Ночи, обильной ловушками, которая каждый вечер опускается на них, словно сеть. Удушающий мрак… кому погибнуть пришла пора? Но, фарирарира!.. как только раздвигается полог ночи, чуть бледная улыбка далекой зари начинает оживлять окоченевшее лицо и побледневшие губы жизни… уай ти, уай ти, ла, ла-и, ла-ла-ла, ладери, ла рифла… какими криками, друзья мои, каким любовным восторгом приветствуют они день! Все, что было выстрадано, все, что страшило, безмолвный испуг и окоченелый сон, и ночь, и все, уай ти, все… фрртт… позабыто. О, день, о, новый день!.. Научи меня, мой дроздок, твоему дару возрождаться с каждой новой зарей, полным веры живой!..
Он все свистал. Его здоровая ирония подбодрила и меня. Сидя на земле, я тоже принялся свистать. Кукушка… «зегзица белая, зегзица черная, зегзица птица вздорная»… играла в прятки где-то в лесу.
«Кукушка, замолчи, черт изжарит тебя в печи!»
Прежде чем встать, я перекувырнулся, пробегавший заяц последовал моему примеру; он смеялся; губа у него расселась от частого смеха. Я двинулся в путь, распевая во все горло:
– Всему хвала, всему хвала! Друзья мои, земля кругла. Кто не умеет плавать, того плохи дела. Через пять моих чувств, разверстых вновь, врывайся, мир, втекай в мою кровь! Стану я дуться на жизнь, как старый дурак, оттого что и это и то – не так? Стоит только разохотиться: «Если бы я… Если бы мне…», так и не остановишься; вечно человек будет недоволен, вечно будет желать больше, чем ему дано!

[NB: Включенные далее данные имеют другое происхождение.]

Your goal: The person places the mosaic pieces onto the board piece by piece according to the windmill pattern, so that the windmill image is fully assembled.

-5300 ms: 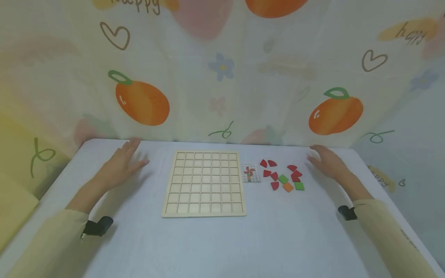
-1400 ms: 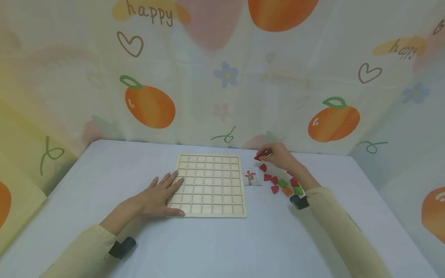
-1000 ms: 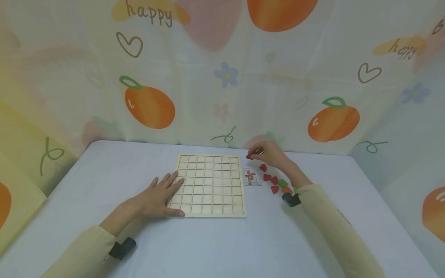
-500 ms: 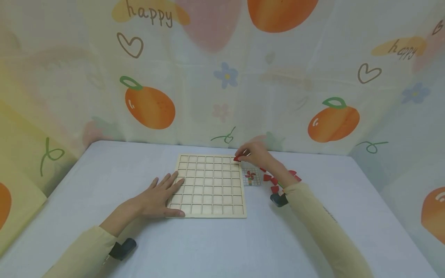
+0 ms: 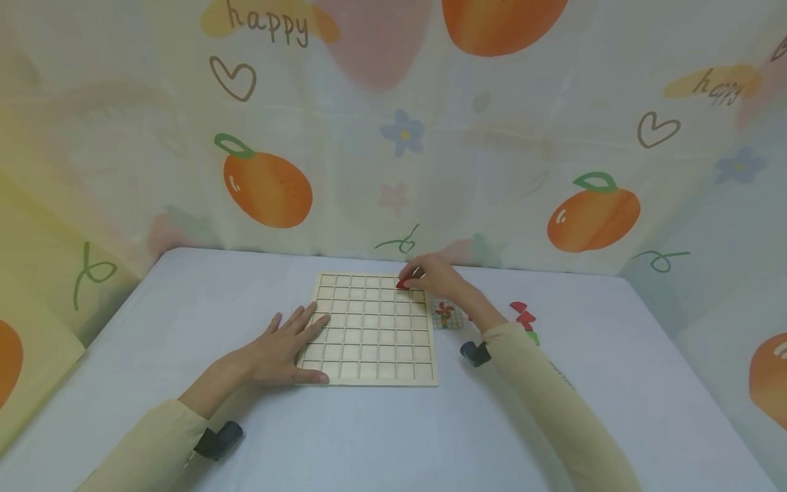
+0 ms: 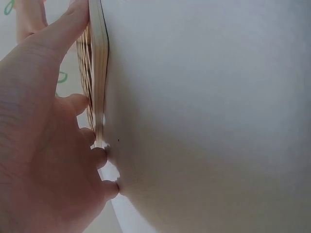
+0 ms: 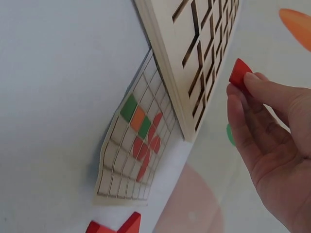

Даже господин де Невер.
Даже король. Даже господь бог. Всякому свои границы, всякому свой порог.
Стану я волноваться, стану я ныть, оттого что не в силах его переступить? Да и лучше ли мне будет не на моем месте? Я у себя, и здесь я остаюсь, и здесь я и останусь, черт побери, насколько можно дольше. Да на что мне и жаловаться? Мне в сущности никто ничего не должен. Я ведь мог и вовсе не родиться… Боже милостивый! При одной мысли об этом меня мороз по коже подирает. Эта миленькая, маленькая вселенная, эта жизнь, и вдруг – без Брюньсна! И Брюньон – без жизни! Какой печальный мир, о друзья мои!.. Все хорошо, как оно есть. Чего у меня нет, ну его к чертям! Но что мое, того я не отдам…
С опозданием на день я вернулся в Кламси. Можете судить сами, как меня там встретили. Но я этим не стал огорчаться; и, взобравшись на чердак, как видите, изложил – на бумаге, кивая носом, разговаривая сам с собой, высовывая на сторону язык, мои горести и мои радости, радости моих горестей…
Про то, что мучило в свой час,
Приятно повести рассказ.

ГЛАВА ШЕСТАЯ
ЗАЛЕТНЫЕ ПТИЦЫ. ИЛИ СЕРЕНАДА В АНУА

Июнь
Вчера утром мы узнали о проезде через Кламси двух именитых гостей: мадемуазель де Терм и графа де Майбуа. Они, не останавливаясь, проследовали прямо в замок Ануа, где должны провести недели три-четыре.